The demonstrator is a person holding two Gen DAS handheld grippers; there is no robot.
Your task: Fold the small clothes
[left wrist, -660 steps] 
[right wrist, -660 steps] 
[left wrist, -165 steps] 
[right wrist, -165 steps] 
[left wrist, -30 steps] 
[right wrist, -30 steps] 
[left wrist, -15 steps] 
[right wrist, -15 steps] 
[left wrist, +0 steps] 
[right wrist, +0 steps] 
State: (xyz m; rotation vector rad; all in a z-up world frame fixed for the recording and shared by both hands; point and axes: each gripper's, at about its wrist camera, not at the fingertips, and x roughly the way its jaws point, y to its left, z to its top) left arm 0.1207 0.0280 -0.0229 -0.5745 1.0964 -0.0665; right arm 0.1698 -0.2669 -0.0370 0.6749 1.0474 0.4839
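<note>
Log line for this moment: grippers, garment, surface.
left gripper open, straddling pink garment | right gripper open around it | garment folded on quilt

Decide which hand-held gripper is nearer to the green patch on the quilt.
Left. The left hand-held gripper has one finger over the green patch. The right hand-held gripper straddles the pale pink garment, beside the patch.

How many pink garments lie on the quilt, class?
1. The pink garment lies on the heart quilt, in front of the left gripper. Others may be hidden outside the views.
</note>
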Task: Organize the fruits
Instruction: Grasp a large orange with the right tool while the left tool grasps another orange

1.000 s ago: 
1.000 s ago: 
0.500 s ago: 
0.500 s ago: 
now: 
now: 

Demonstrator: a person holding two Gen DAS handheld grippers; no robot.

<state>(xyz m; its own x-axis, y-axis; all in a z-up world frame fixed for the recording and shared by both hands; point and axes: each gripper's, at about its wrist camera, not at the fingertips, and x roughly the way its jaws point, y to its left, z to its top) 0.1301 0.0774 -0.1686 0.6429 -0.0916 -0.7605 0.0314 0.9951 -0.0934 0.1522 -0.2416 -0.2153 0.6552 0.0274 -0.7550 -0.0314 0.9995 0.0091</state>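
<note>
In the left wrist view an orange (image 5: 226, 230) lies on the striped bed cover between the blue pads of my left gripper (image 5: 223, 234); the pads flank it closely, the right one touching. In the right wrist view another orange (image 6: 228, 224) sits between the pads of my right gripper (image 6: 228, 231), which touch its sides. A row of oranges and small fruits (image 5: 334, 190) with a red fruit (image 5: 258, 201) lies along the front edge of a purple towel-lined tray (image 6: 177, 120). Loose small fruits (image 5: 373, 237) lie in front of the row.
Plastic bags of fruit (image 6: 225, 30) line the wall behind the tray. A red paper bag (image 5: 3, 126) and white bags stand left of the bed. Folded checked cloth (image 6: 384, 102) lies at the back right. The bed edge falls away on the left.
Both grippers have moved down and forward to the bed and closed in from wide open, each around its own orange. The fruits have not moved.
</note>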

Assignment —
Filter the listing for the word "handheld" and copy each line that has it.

Result of this exercise —
The demonstrator is a person holding two Gen DAS handheld grippers; there is no robot.
Demonstrator: a person holding two Gen DAS handheld grippers; no robot.

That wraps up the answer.